— Exercise —
Only the lines below starting at the one containing "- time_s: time" and ending at the one containing "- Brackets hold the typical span" belong in the answer, each copied exactly.

— Saved entries —

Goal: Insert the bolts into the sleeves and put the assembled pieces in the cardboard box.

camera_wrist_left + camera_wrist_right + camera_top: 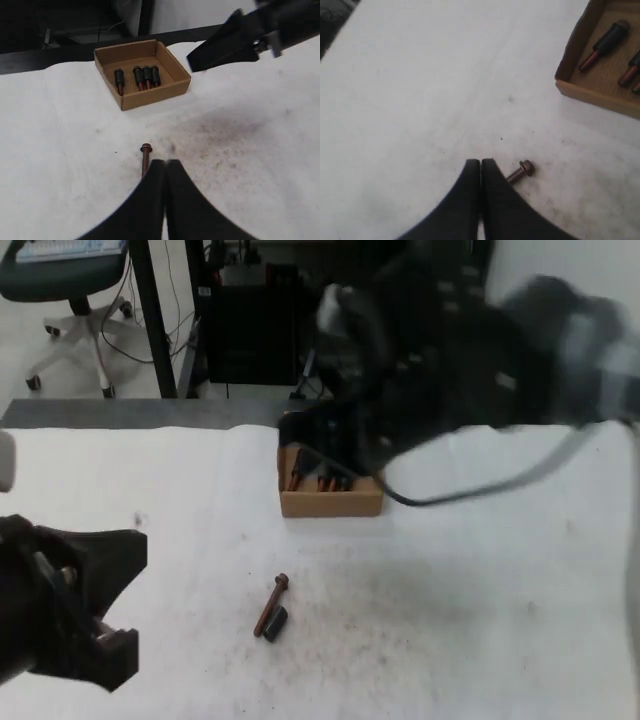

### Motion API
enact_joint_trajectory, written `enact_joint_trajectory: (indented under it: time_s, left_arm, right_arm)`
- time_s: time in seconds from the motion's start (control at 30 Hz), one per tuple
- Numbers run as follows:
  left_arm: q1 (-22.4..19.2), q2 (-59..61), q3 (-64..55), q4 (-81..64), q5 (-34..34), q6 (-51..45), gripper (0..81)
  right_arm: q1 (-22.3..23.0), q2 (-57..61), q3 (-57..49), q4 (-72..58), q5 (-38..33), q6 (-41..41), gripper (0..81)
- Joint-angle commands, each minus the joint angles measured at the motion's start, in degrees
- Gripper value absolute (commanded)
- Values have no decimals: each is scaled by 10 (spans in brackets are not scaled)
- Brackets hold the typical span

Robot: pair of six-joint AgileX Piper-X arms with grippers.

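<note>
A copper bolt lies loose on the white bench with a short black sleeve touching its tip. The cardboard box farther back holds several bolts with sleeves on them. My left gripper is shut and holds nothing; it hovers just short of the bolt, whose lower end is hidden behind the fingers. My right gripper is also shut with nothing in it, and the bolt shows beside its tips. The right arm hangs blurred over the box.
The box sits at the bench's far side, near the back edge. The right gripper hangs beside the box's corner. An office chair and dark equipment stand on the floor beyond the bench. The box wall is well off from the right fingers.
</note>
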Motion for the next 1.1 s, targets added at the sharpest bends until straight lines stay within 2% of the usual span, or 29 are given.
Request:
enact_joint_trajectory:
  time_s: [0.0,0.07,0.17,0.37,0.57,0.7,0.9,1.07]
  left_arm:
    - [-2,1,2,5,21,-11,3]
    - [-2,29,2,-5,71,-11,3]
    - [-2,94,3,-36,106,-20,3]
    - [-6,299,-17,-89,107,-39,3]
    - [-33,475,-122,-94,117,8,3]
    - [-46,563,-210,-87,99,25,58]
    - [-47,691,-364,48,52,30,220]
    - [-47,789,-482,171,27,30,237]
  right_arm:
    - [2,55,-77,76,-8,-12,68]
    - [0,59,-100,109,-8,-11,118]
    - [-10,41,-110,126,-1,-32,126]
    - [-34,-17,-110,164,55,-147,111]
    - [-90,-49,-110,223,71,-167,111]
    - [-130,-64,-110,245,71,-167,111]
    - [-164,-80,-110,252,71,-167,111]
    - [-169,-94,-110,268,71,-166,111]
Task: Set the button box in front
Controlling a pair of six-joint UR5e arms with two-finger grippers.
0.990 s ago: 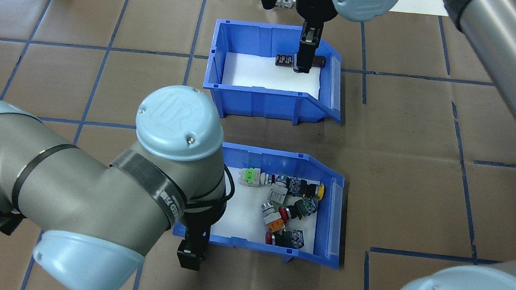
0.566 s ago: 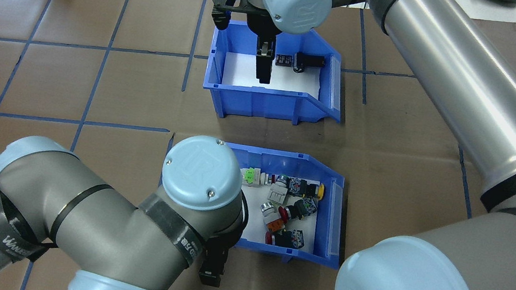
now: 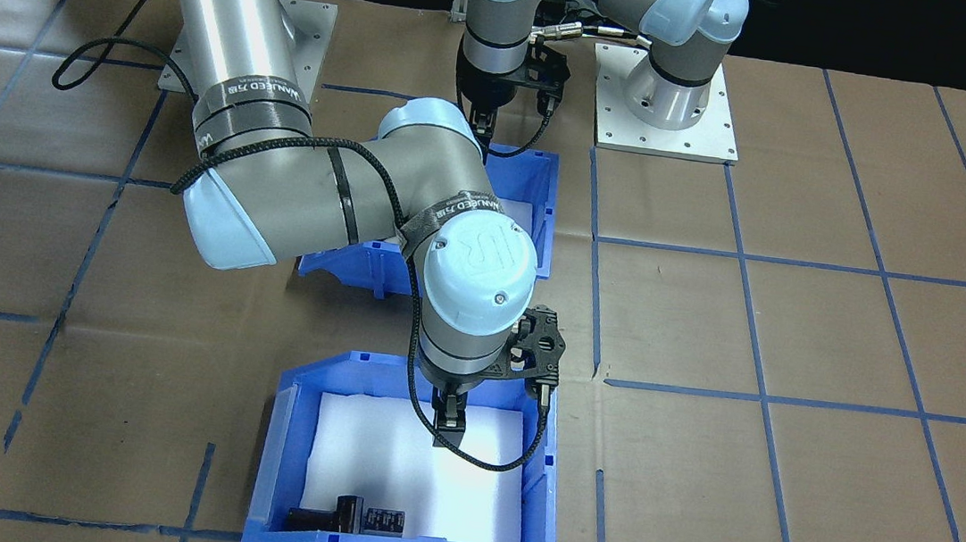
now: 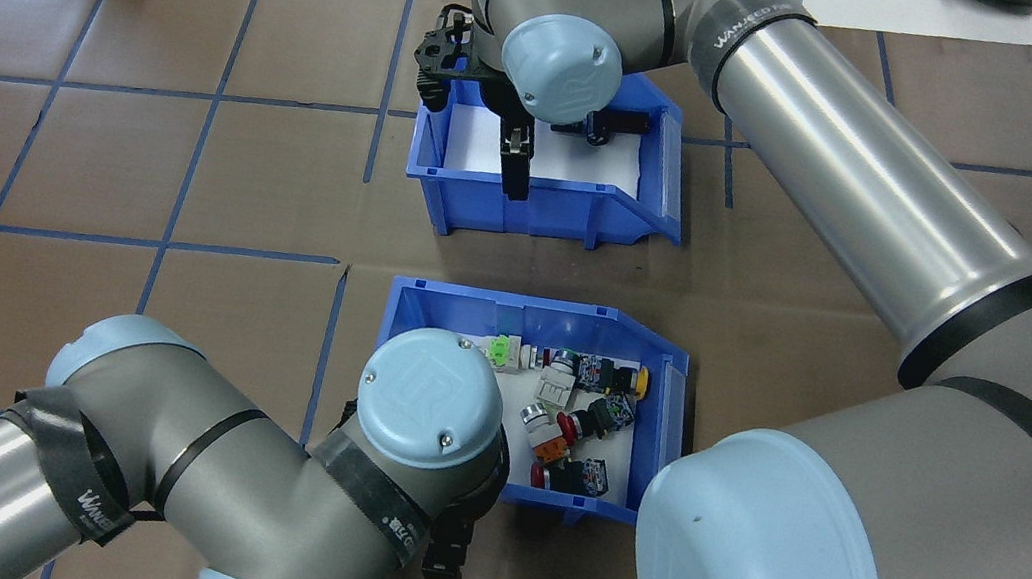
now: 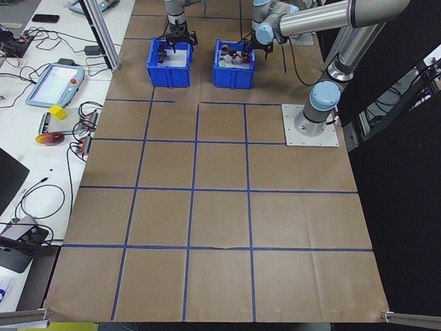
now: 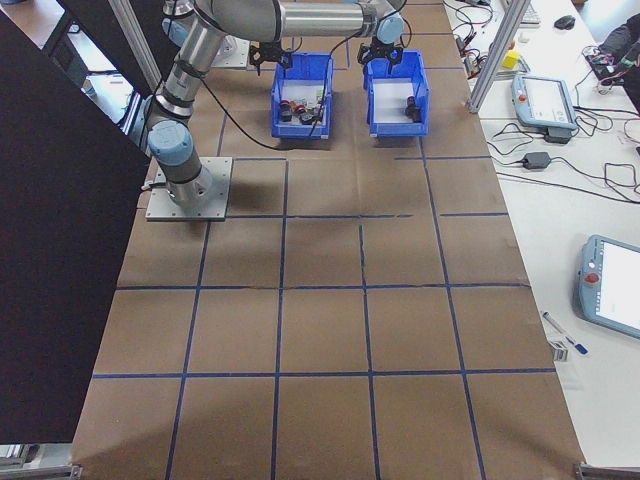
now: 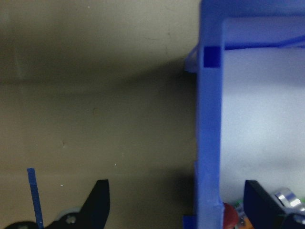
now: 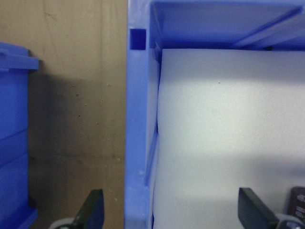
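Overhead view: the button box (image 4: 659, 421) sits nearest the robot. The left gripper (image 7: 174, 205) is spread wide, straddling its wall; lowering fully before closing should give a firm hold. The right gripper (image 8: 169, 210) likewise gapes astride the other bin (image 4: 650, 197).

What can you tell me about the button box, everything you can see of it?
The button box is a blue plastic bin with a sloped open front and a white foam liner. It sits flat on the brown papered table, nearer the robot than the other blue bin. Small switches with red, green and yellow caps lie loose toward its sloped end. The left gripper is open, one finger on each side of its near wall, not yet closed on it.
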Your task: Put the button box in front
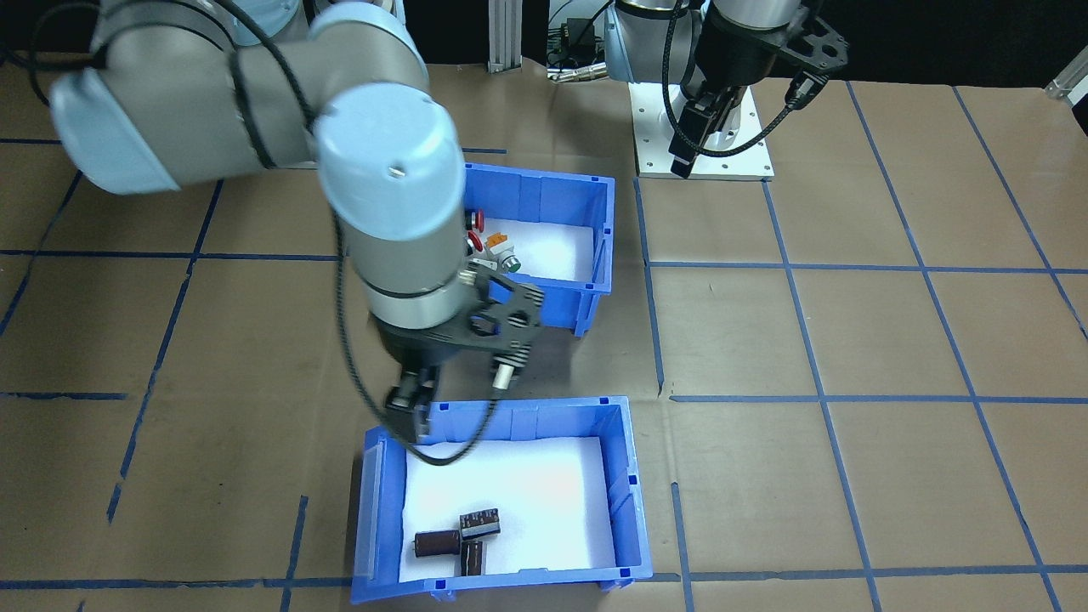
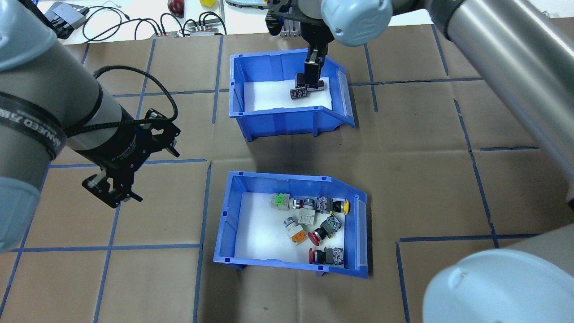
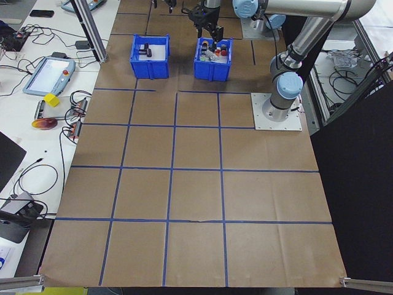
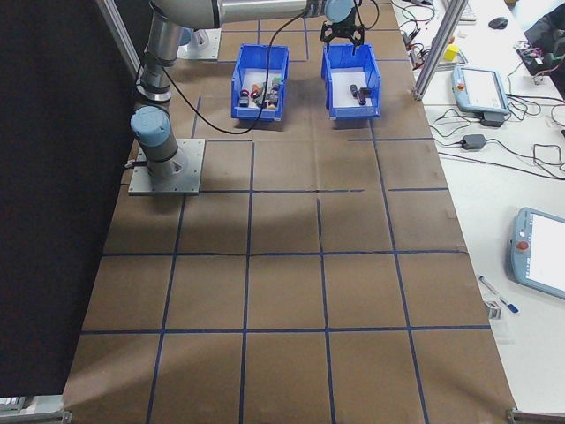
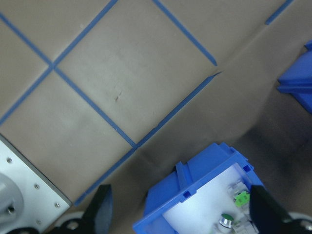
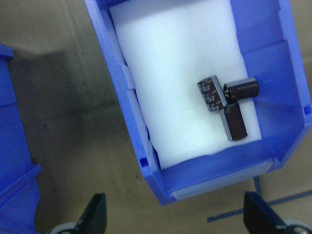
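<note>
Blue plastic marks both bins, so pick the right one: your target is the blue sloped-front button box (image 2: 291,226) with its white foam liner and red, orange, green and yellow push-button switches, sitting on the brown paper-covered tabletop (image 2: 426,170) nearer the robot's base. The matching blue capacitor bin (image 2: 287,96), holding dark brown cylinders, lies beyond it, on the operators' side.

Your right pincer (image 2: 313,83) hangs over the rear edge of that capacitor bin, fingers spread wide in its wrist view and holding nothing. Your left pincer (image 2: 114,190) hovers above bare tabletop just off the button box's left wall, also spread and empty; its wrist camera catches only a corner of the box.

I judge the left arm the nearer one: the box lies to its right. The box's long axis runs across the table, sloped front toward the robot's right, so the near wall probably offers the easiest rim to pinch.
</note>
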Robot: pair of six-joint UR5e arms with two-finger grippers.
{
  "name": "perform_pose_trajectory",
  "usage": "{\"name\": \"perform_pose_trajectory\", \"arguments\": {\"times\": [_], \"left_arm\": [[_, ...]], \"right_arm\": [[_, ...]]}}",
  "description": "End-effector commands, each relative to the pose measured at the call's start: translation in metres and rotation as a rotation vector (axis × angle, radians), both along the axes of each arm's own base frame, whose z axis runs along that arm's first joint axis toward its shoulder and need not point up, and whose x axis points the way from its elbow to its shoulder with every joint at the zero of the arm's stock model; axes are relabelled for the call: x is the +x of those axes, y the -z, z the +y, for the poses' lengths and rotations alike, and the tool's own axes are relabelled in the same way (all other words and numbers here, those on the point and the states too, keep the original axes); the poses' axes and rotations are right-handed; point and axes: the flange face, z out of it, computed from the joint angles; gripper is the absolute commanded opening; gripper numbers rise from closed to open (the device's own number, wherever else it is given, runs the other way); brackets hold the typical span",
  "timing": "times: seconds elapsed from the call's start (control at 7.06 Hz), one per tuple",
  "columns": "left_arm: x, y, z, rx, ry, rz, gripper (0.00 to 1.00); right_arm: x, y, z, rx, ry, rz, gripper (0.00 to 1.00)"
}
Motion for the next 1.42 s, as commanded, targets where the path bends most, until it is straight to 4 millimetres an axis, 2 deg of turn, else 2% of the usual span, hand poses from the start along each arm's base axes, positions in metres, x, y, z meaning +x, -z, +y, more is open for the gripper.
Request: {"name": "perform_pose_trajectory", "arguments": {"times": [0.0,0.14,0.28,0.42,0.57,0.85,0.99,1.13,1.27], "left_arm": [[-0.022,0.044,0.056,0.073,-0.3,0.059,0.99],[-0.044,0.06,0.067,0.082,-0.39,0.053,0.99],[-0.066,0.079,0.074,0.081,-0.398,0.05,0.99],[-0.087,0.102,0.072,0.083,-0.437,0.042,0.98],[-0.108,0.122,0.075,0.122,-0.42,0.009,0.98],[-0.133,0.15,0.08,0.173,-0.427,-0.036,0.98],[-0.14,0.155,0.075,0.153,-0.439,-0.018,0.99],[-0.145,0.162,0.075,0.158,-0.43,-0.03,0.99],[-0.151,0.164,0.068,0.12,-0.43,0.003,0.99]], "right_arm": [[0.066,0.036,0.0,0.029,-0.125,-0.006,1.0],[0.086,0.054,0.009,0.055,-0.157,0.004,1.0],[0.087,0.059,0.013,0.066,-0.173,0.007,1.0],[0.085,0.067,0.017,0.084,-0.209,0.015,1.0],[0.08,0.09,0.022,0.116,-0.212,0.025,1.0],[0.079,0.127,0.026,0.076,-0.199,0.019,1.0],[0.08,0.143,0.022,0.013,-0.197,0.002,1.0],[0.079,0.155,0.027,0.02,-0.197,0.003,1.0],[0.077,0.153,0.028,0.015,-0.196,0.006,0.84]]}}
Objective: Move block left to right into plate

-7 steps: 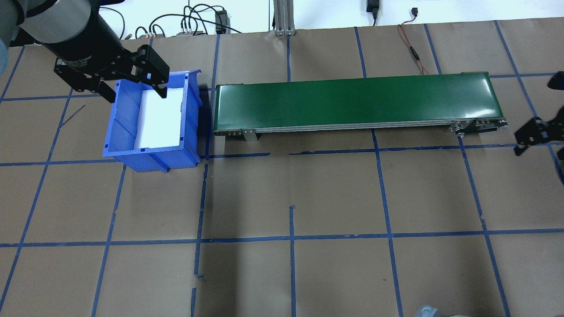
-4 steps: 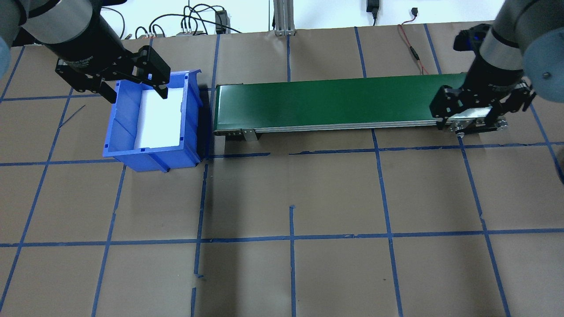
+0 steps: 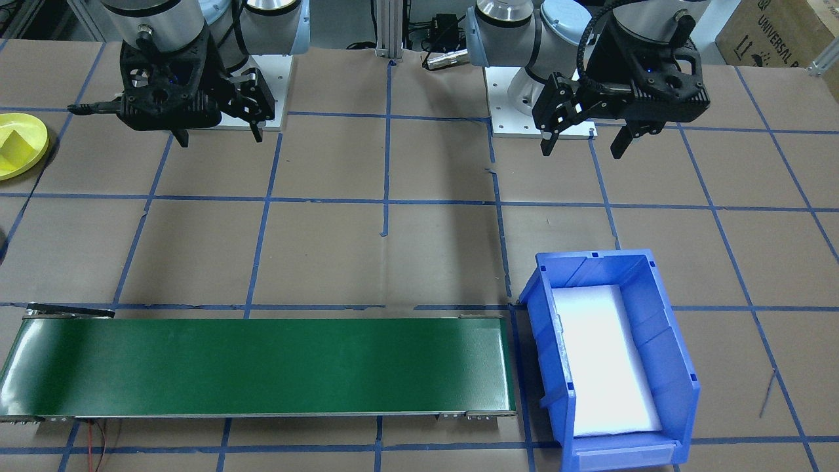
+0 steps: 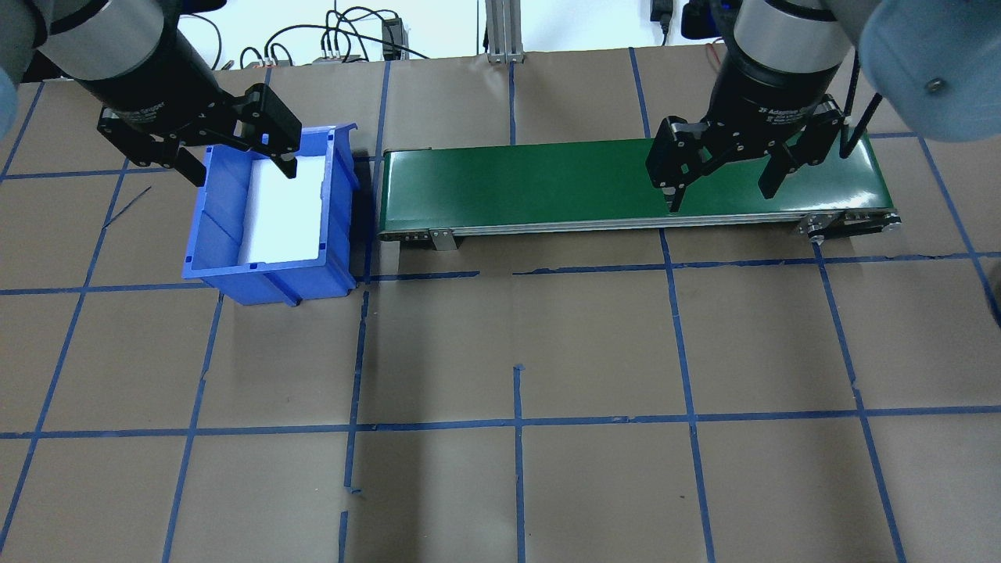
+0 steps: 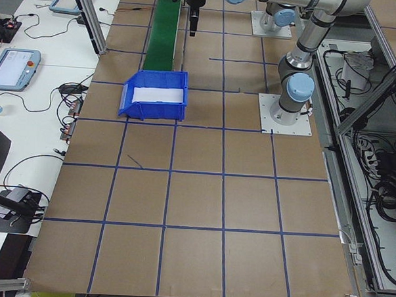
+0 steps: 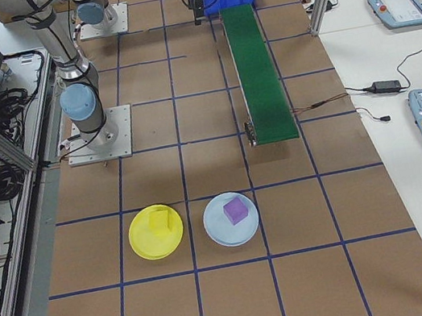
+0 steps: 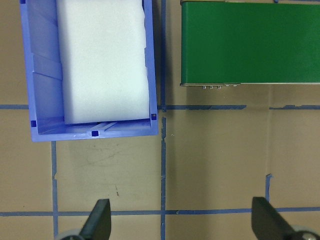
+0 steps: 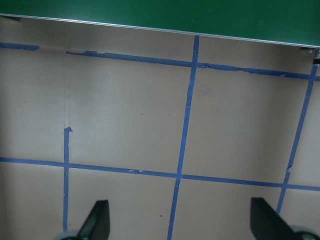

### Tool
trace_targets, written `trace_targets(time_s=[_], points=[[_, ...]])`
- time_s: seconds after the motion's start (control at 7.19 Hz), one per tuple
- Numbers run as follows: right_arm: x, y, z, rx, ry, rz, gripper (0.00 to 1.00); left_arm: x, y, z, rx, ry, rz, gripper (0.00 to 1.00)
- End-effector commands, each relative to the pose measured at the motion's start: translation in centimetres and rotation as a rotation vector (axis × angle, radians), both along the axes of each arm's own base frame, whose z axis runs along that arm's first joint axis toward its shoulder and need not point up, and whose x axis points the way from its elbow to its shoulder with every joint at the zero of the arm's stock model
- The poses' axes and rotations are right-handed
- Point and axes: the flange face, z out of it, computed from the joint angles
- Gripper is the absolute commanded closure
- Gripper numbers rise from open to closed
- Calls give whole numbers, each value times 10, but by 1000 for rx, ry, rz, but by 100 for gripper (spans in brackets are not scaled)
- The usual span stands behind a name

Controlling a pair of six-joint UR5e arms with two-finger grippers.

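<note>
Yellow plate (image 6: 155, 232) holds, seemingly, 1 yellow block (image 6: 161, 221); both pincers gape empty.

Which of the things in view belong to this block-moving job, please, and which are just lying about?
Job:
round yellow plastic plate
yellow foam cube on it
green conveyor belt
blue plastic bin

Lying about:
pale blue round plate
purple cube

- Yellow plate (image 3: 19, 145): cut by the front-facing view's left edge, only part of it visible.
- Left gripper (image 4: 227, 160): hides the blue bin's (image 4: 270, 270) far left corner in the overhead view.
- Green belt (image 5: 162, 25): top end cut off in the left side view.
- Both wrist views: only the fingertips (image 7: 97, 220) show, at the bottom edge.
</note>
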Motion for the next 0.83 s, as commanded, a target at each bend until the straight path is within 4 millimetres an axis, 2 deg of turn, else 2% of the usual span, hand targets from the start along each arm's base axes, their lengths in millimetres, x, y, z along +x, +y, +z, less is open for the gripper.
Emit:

— Answer to this problem —
- time_s: time in seconds from the motion's start (control at 30 Hz), one per tuple
- Numbers run as follows:
  left_arm: q1 (-22.4..19.2), q2 (-59..61), q3 (-64..55), q4 (-81..64), q5 (-34..34), q6 (-51..45), gripper (0..81)
  right_arm: q1 (-22.3..23.0), q2 (-57..61), q3 (-57..49), q4 (-72..58), q5 (-38..33), q6 (-41..41), gripper (0..81)
- Joint-angle commands, each minus the joint angles measured at the motion's start, in degrees
- Gripper value absolute (commanded)
- Values have no decimals: each is scaled by 10 (spans in brackets are not scaled)
- Brackets hold the typical span

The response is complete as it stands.